ENH: add OLSVectorized, initial version #5382

josef-pkt · 2018-11-14T03:02:14Z

see #2203 adding special_linear_model
see #4771 adding vectorized OLS

this subclasses OLS and RegressionResults but only a subset of results will work

The core attributes are working correctly,
Among the methods I only checked conf_int and t_test so far.

coveralls · 2018-11-14T04:23:47Z

Coverage increased (+0.02%) to 84.237% when pulling 04aa547 on josef-pkt:vectorized_ols into 14fb572 on statsmodels:master.

jbrockmendel · 2018-12-08T03:01:20Z

statsmodels/regression/special_linear_model.py

+    r"""results class for vectorized OLS
+    """
+
+    @cache_writable()


Why writable? This is used in very few places

jbrockmendel · 2018-12-08T03:01:45Z

statsmodels/regression/special_linear_model.py

+        return (wendog * wendog).sum(0)
+
+    def conf_int(self, alpha=.05, cols=None):
+        #print('using OLSVectorizedResults.conf_int')


statsmodels/regression/special_linear_model.py

jbrockmendel · 2018-12-08T03:02:57Z

statsmodels/regression/special_linear_model.py

+        Examples
+        --------
+        >>> import numpy as np
+        >>> import statsmodels.api as sm


If no examples, remove section

jbrockmendel · 2018-12-08T03:05:05Z

statsmodels/regression/special_linear_model.py

+
+
+class OLSVectorized(OLS):
+    _results_class = OLSVectorizedResults


Doing this is better than setting it in init, but to make this work you had to put the model class below the results class, contrary to the pattern.
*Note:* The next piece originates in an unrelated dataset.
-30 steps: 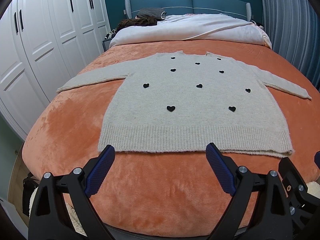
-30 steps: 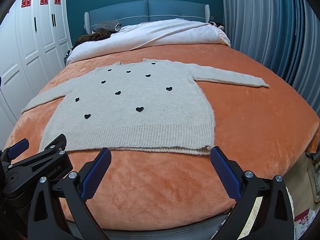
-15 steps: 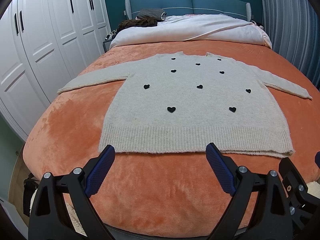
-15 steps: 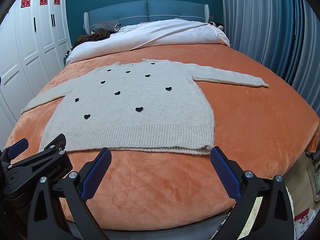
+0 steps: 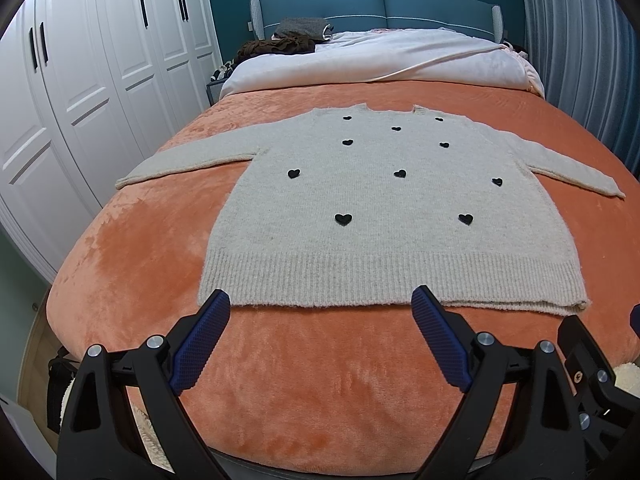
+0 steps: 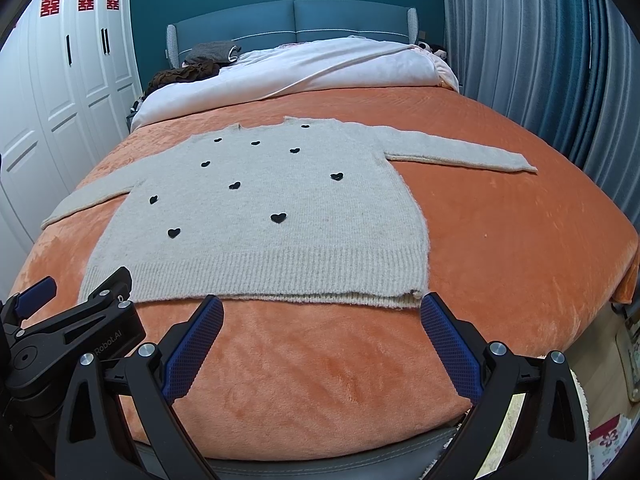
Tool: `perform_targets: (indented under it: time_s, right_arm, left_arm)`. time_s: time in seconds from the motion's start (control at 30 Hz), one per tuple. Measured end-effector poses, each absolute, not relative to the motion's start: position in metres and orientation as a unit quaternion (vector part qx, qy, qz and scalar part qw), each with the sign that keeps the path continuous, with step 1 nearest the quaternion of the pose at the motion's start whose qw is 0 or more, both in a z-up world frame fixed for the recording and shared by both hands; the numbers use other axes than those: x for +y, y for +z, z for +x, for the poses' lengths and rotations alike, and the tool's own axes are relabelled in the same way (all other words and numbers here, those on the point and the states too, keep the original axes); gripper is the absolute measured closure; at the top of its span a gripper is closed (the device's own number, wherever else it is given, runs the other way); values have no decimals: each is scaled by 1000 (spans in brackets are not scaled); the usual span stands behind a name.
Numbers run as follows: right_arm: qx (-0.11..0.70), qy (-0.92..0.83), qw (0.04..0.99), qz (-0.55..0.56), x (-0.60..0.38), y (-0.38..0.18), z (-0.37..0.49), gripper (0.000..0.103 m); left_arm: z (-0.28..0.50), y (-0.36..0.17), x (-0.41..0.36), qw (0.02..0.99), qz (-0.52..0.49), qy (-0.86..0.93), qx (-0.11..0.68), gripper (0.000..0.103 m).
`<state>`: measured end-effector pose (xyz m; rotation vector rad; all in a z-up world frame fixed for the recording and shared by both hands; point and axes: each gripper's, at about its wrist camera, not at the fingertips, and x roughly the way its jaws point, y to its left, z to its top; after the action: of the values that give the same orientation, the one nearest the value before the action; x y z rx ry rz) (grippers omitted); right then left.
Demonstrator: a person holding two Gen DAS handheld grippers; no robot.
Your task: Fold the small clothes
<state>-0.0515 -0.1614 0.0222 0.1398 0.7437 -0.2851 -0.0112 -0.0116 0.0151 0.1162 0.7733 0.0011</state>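
A light grey knitted sweater point(image 5: 392, 216) dotted with small black hearts point(image 5: 343, 219) lies flat and face up on the orange plush blanket point(image 5: 132, 264) that covers the bed point(image 6: 520, 240), its neckline toward the headboard and its ribbed hem point(image 5: 384, 280) toward the foot. Both sleeves are spread out sideways: the one nearer the wardrobe point(image 5: 188, 162) angles toward the bed's edge, the other point(image 6: 460, 152) stretches toward the curtain side. At the right corner of the hem the lower layer of knit peeks out under the top one point(image 6: 400, 298). The left hand-held gripper point(image 5: 320, 312) hovers just short of the hem with its blue-padded fingers point(image 5: 200, 340) spread wide, holding nothing. The right hand-held gripper point(image 6: 320, 316) is likewise released and bare, its right finger point(image 6: 448, 344) close beside the hem's right corner. Beyond the sweater a white duvet point(image 5: 380, 60) is bunched before the blue headboard point(image 5: 372, 4), with dark clothing point(image 5: 280, 44) heaped at its left. White wardrobe doors point(image 5: 80, 80) stand on the left, grey-blue curtains point(image 6: 540, 60) on the right.
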Motion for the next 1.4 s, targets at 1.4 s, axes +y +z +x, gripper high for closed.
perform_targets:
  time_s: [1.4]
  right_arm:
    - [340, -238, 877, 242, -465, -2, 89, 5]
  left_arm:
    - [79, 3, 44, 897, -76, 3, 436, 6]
Prettier to follow statespace/regimeswitching precedent and make this a property.

statsmodels/regression/tests/test_special_linear_model.py

jbrockmendel · 2018-12-08T03:06:03Z

statsmodels/regression/tests/test_special_linear_model.py

+        res2_list = self.res2_list
+
+
+        attrs = ['params', 'scale', 'bse', 'tvalues', 'pvalues', 'ssr', 'centered_tss',


Parametrize

statsmodels/regression/tests/test_special_linear_model.py

statsmodels/regression/special_linear_model.py

jbrockmendel · 2018-12-08T03:08:08Z

Big picture, what’s the difference between VectorizedOLS and SUR?

josef-pkt · 2018-12-08T03:21:06Z

Big picture, what’s the difference between VectorizedOLS and SUR?

It's a special case with limited functionality that can be vectorized.
General SUR allows for different exog per equation and requires full kronecker or block diagonal long form.
SUR with common exog as in VAR still includes cov_resid and joint inference over all parameters. This special case will be Multivariate OLS as used for MANOVA.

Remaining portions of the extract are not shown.